Gulf War Veterans: Gulf War veterans may receive disability compensation for chronic disabilities resulting from undiagnosed illnesses, medically unexplained chronic multi-symptom illnesses defined by a cluster of signs or symptoms such as chronic fatigue syndrome, fibromyalgia or irritable bowel syndrome and any diagnosed illness that the Secretary of Veterans Affairs determines warrants a presumption of service-connection.

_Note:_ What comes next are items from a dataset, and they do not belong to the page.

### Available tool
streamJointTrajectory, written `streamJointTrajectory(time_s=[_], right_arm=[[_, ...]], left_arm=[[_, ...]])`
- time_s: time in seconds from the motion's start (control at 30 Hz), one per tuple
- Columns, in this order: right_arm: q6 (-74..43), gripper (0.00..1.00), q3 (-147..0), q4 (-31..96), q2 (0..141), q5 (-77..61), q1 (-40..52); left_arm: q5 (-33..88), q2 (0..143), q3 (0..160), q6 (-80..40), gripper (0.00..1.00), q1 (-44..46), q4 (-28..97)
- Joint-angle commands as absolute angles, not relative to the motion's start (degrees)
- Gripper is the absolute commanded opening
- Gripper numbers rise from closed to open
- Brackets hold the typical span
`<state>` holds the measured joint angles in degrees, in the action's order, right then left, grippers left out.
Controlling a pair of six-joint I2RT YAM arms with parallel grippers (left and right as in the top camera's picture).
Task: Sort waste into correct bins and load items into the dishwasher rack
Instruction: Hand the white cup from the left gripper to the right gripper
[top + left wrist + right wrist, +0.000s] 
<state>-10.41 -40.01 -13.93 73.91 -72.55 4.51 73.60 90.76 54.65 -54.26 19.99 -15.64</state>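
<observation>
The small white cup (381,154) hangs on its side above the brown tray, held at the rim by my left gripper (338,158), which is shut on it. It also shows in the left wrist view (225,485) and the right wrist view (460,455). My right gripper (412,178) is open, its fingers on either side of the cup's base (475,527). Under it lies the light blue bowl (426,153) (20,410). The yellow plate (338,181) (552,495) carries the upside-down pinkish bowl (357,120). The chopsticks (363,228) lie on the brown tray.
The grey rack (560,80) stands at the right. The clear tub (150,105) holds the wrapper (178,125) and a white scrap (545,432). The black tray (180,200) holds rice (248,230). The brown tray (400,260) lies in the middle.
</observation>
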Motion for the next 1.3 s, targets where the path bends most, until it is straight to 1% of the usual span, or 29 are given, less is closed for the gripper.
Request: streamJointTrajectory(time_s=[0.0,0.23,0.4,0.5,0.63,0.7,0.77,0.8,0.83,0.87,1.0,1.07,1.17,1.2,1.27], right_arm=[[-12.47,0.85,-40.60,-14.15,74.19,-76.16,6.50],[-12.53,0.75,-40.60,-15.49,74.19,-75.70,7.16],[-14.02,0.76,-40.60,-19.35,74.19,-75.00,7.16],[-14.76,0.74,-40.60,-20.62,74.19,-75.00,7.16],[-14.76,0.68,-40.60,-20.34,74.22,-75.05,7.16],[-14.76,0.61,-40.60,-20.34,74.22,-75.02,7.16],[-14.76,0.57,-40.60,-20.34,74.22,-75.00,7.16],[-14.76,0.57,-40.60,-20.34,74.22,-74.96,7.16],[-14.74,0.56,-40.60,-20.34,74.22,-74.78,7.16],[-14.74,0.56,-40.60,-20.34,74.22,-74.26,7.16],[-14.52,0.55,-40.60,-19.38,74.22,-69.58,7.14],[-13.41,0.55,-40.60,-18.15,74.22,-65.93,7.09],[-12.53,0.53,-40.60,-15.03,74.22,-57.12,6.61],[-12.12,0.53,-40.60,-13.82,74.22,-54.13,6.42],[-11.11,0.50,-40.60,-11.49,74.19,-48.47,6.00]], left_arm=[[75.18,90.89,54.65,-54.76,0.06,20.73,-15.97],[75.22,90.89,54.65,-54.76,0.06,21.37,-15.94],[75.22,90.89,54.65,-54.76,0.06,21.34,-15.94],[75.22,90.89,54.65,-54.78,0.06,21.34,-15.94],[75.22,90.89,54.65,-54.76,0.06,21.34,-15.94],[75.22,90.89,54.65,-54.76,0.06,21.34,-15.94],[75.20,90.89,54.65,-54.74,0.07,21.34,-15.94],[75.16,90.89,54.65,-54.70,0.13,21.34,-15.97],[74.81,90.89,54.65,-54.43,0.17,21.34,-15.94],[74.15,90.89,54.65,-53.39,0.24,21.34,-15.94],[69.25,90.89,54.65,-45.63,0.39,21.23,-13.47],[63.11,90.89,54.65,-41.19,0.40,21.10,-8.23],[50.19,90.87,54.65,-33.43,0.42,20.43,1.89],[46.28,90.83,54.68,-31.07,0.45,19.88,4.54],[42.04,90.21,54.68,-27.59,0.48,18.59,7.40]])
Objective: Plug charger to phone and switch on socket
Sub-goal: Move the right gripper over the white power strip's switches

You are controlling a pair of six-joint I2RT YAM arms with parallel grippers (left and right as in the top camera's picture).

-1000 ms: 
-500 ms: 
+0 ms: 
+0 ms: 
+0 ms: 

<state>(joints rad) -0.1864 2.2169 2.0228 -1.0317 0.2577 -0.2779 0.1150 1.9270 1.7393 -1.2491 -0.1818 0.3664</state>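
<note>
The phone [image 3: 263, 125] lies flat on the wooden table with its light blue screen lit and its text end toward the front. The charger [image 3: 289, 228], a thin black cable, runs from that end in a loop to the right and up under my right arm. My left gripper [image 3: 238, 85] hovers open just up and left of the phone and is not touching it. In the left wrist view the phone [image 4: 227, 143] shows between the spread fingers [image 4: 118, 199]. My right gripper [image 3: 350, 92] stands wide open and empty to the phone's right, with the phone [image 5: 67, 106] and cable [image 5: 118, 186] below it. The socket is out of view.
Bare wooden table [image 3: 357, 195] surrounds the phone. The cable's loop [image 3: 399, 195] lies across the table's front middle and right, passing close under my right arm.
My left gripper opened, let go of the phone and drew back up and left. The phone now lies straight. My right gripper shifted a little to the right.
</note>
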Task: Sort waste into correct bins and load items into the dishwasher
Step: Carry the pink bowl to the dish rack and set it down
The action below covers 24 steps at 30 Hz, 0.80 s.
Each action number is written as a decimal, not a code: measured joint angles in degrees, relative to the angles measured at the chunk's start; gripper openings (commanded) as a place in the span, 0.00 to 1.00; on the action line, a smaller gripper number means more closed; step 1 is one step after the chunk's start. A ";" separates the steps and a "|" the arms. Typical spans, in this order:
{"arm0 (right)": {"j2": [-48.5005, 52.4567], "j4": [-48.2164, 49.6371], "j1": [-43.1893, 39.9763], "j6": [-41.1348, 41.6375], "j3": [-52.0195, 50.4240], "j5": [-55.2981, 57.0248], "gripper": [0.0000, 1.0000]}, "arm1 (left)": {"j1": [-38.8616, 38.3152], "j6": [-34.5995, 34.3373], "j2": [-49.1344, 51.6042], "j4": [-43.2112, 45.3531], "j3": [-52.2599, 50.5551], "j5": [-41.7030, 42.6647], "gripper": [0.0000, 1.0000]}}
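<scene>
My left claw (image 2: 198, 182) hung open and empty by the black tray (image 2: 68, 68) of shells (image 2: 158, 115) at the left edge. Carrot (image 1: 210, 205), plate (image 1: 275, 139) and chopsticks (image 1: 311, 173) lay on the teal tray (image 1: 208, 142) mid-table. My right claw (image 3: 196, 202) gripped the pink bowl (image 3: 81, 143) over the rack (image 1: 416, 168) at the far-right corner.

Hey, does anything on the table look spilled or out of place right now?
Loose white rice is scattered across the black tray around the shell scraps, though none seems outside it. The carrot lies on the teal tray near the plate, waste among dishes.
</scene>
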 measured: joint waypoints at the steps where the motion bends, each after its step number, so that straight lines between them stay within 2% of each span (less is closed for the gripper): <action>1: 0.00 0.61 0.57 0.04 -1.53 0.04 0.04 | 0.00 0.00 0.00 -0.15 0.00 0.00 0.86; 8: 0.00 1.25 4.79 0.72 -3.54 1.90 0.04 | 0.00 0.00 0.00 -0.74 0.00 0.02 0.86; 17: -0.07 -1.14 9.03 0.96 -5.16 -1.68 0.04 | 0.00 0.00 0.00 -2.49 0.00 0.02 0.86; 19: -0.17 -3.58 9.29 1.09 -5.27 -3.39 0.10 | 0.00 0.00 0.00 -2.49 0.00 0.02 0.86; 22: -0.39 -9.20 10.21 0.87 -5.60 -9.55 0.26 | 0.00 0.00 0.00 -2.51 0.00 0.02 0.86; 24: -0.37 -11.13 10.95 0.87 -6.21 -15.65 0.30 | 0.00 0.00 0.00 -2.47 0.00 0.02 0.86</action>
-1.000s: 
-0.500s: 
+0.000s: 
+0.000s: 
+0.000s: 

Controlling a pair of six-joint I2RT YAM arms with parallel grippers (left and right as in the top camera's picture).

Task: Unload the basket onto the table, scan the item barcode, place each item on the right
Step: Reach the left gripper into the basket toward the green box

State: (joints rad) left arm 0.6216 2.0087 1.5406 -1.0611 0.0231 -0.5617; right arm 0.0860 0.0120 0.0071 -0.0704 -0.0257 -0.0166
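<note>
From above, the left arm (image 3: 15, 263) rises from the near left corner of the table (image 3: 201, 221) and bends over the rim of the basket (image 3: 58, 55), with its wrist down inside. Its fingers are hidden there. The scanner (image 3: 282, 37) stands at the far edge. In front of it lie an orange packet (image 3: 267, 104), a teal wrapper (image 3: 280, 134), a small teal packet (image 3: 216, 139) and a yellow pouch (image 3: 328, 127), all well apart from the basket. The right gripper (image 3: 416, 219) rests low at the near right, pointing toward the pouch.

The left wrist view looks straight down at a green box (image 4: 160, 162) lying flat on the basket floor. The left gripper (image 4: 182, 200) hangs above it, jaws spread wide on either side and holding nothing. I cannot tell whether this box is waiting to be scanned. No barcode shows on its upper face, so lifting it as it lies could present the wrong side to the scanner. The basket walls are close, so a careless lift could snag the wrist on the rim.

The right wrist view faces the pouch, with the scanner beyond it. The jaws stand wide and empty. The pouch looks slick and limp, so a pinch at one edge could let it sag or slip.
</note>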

A disability is considered chronic if it has existed for at least six months. The undiagnosed illnesses must have appeared either during active service in the Southwest Asia Theater of Operations during the Gulf War or to a degree of at least 10 percent at any time since then through Dec. 31, 2006.
The following are examples of symptoms of an undiagnosed illness: fatigue, skin disorders, headache, muscle pain, joint pain, neurological symptoms, neuropsychological symptoms, symptoms involving the respiratory system, sleep disturbances, gastrointestinal symptoms, cardiovascular symptoms, abnormal weight loss and menstrual disorders. Amyotrophic Lateral Sclerosis (ALS) may also be service-connected if the veteran served in the Southwest Asia Theater of Operations anytime during the period of Aug. 2, 1990, to July 31, 1991."